Cookie was coming along just fine, taking her own sweet time. Historians don’t like to be hurried. Her brick-like design in a variation of a log cabin motif reflected the façade of the local Town Hall, sure to be a crowd-pleaser.

“That looks really cool,” ten-year-old Agnes complimented the older woman, sensitive to Cookie’s being a widow and all.

“Thank you, my dear. But it’s nowhere near the workmanship we saw on that quilt displayed over Tall Paul Johnson’s fireplace. Those old-timey quiltmakers certainly knew how to sew.”

“The Town Hall on that quilt looked different than yours.”

“Remember, I told you the original Town Hall was wooden. But after Ferdinand Jinks burnt it down, they rebuilt it out of bricks.”

“Sounds like The Three Little Pigs,” giggled Agnes. “Brick to keep Big Bad Mister Jinks from huffing and puffing and blowing it down.”

“Something like that,” Cookie admitted. “But he used matches.”

“Did they have matches back then?” asked Lizzie, looking up from her stitching. She was a fast sewer, and Agnes’ hodgepodge design was starting to look passable.

“Yes, indeed,” replied Cookie. “Matches were developed in China in 577 A.D. But
modern, self-igniting matches were invented by a Frenchman in 1805.”

“You’re a font of knowledge,” said Bootsie, but it wasn’t clear whether this declaration was meant as a compliment or not.

“The point being, it wasn’t particularly hard for Jinks to burn down the Town Hall. A few matches and a little kindling, then –
whoosh!
– the rickety old building goes up in flames.”

“The fire station’s just on the other end of Main Street,” noted Maddy. “Wonder why they didn’t put out the fire before it engulfed the whole building?”

“The fire engine – it was horse-drawn back in those days – had a broken axel. At least, that’s what the newspaper account says.”

“Do you think Jinks sabotaged the fire engine?” asked Bootsie, always looking for conspiracies. She was convinced the assassination of Dr. Martin Luther King had been a joint effort of the Ku Klux Klan, the CIA, and the Knights of Columbus.

Cookie shook her head. “There was a mention of the fire engine breaking its axel trying to cross the Wabash River to get to a house fire in Burpyville. So I’d expect it was either just a coincidence or Jinks taking advantage of an existing situation.”


Ow-w-w
,” said Agnes, pricking her finger. She hadn’t quite mastered the needlework yet. And the basting of her sandwich was a lot harder than she thought.

“You okay, dear?” asked her grandmother.

“Uh-huh, it doesn’t hurt bad.” The girl sucked on the tip of her forefinger, tasting the blood.

“We’ve got Band-Aids over here in the cabinet,” said Lizzie. “Let me get you one.” She rummaged in a big mahogany breakfront, coming up with a square tin box stamped with a red cross.

“How’d you stick yourself?” asked Cookie, leaning forward to examine the tiny wound.

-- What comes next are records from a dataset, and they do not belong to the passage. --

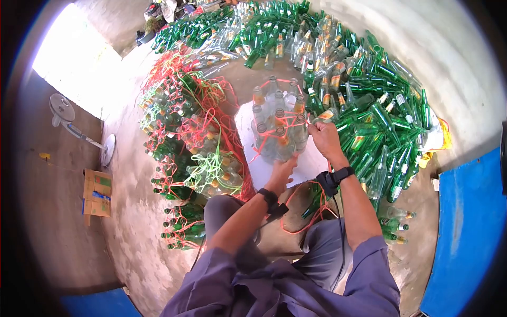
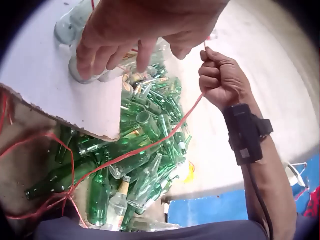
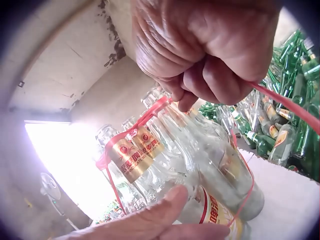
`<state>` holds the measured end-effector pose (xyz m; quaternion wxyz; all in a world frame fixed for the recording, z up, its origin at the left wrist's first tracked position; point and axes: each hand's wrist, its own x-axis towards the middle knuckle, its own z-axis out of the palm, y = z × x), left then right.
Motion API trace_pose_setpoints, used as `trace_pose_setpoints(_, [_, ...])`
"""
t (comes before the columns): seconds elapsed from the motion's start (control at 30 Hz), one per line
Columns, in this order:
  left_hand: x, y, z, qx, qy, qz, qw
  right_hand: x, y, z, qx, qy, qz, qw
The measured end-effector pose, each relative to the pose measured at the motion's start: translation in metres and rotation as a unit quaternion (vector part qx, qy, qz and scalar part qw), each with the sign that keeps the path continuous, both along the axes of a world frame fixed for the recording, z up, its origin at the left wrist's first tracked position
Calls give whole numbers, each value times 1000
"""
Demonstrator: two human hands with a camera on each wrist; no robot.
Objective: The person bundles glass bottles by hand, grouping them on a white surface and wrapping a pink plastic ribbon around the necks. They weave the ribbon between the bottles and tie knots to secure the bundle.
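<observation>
On the white board (image 1: 315, 162), clear bottles (image 1: 300, 134) stand bunched; the left hand (image 1: 283, 172) touches them, fingers slightly apart, seemingly steadying, while the right hand's (image 1: 326, 140) fingers clamp red string (image 2: 150, 146), probably for tension.

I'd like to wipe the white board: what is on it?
Clear bottles ringed by a red strap stand on the white board; the surface beneath them is covered and cannot be seen.
</observation>
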<state>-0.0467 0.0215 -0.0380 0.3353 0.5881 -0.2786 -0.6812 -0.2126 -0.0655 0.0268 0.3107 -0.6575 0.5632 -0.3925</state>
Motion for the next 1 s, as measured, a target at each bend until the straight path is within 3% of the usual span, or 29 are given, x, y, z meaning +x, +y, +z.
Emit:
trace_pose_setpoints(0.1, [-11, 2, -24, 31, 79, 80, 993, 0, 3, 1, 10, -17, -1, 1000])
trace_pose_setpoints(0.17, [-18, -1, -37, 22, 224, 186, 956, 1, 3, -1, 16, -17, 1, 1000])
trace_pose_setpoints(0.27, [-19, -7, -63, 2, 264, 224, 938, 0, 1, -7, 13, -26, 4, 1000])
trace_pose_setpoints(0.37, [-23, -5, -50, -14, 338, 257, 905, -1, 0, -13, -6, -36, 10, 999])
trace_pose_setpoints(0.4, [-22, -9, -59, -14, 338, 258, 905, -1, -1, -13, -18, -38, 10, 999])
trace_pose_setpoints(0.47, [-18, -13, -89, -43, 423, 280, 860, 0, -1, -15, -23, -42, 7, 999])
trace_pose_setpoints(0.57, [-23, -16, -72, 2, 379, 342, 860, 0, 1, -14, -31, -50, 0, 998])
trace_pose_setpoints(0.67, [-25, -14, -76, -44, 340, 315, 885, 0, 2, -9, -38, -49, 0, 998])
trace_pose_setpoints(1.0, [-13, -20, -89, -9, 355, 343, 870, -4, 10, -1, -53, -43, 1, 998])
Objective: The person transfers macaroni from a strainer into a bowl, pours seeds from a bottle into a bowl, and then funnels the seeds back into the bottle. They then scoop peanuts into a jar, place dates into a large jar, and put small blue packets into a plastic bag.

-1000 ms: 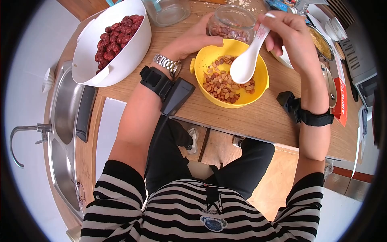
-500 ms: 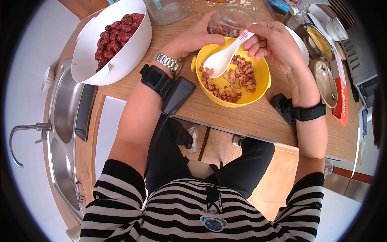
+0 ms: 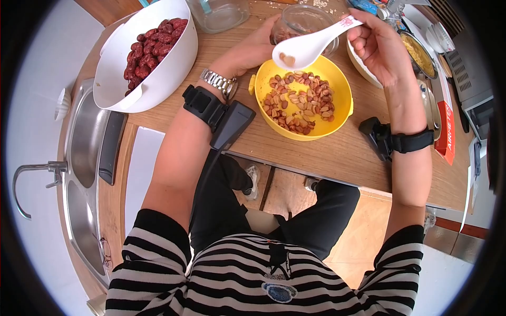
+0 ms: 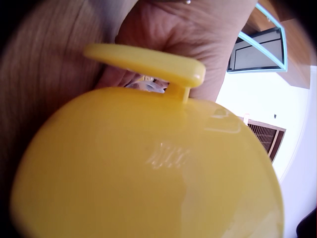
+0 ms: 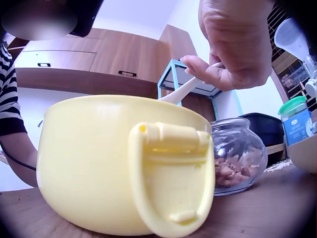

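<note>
- Sitting far left on the wooden counter (image 3: 216, 129): white basin (image 3: 171, 73), dark-red dates (image 3: 155, 50) inside.
- Left hand (image 3: 255, 52) curves round the left side of a glass jar (image 3: 308, 18), part-filled with brown pieces; fingertips hidden, cannot tell if spread.
- Yellow bowl (image 3: 342, 87), upright, just nearer than the jar; shelled nuts (image 3: 308, 102) scattered over its bottom.
- White spoon (image 3: 319, 45) over the bowl's far rim, a light-brown piece in its scoop.
- Right hand (image 3: 379, 50) pinches the spoon's handle end between thumb and fingers.
- Red box (image 3: 446, 134) farther right, lettered "AIRMETER".
</note>
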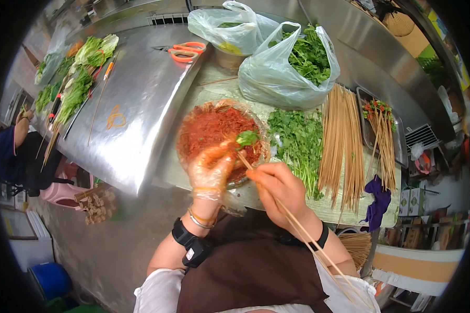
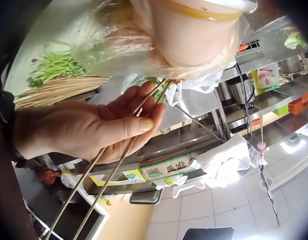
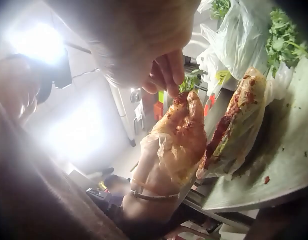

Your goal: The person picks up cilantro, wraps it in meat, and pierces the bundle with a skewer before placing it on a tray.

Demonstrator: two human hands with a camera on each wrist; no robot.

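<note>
My left hand [image 1: 210, 166] wears a clear plastic glove smeared with red paste, held over the bowl of red chopped filling [image 1: 222, 122]. Its curled fingers pinch a small sprig of green leaves [image 1: 247, 137] at the tips of two thin bamboo skewers [image 2: 110, 170]. With its thumb and fingers, my bare right hand [image 1: 279, 195] grips these skewers; their long ends slope back over the forearm. In the right wrist view the gloved fingertips [image 3: 191, 102] meet the greens [image 3: 188, 84] just below the right fingers. What lies inside the glove's grasp is hidden.
Loose coriander [image 1: 297, 143] lies right of the bowl, beside many bamboo skewers [image 1: 342, 146]. A tray [image 1: 399, 138] with filled skewers stands farther right, a purple cloth [image 1: 377, 203] below. Plastic bags [image 1: 277, 73] of greens stand behind. Orange scissors [image 1: 187, 51] lie on the steel table [image 1: 136, 99].
</note>
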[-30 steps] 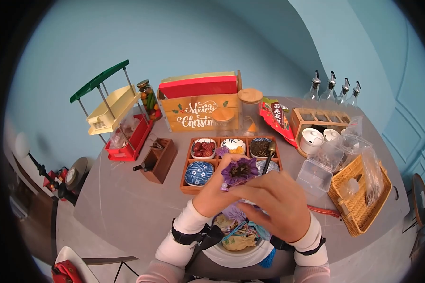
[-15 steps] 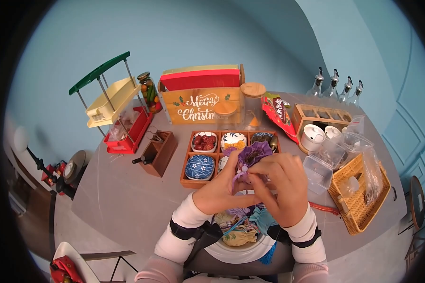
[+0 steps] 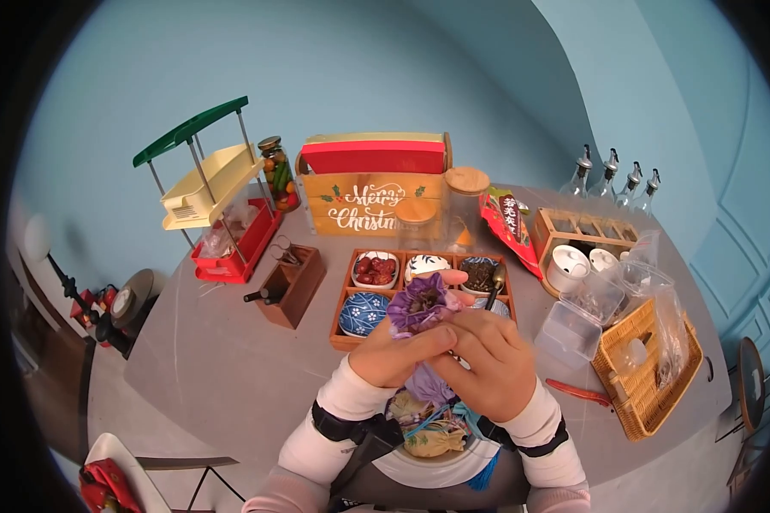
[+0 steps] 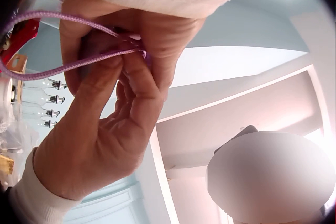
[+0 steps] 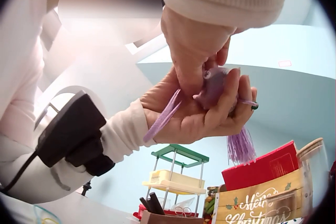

“My needle hit something hard. Glanced off and jabbed my finger that was holding the middle part together.”

“Something hard? That’s odd,” said Bootsie, running her palm along the surface of Agnes’ quilt. “Wait! There is something hard in here.”

“Really?” Maddy ran her finger over the fabric, checking it herself. Bootsie was known to exaggerate. But not in this case, for she came to a lump about the size of an unshelled peanut, something solid and unyielding.

“What is it?” asked Lizzie as she finished wrapping the bandage around Agnes’ injured finger.

“Dunno,” admitted Maddy.

“Hand me that pair of scissors,” instructed Lizzie. A take-charge personality to the point of being pushy. “We’ll find out what’s in there.”

Snip, snip!

The determined redhead clipped just enough of the basting to slip her hand into the part with the lump. Her hands as steady as a heart surgeon’s. “Here you go,” she said, carefully pulling her hand out. “I think I’ve found the culprit.”

“A thimble!” Bootsie declared, staring at the round metal object that had been tucked in the folds of the quilt.

“Why, honey,” admonished Cookie, “you sewed up your thimble inside your quilt.”

“I wondered where it went,” the girl giggled. Showing no apparent embarrassment over her
faux pas
.

“Like a doctor sewing up the patient with a sponge inside,” said Bootsie. “I heard of that happening at the Veteran’s Hospital over in Indianapolis.”

“Never mind that,” said Maddy. “I know where the ring is.”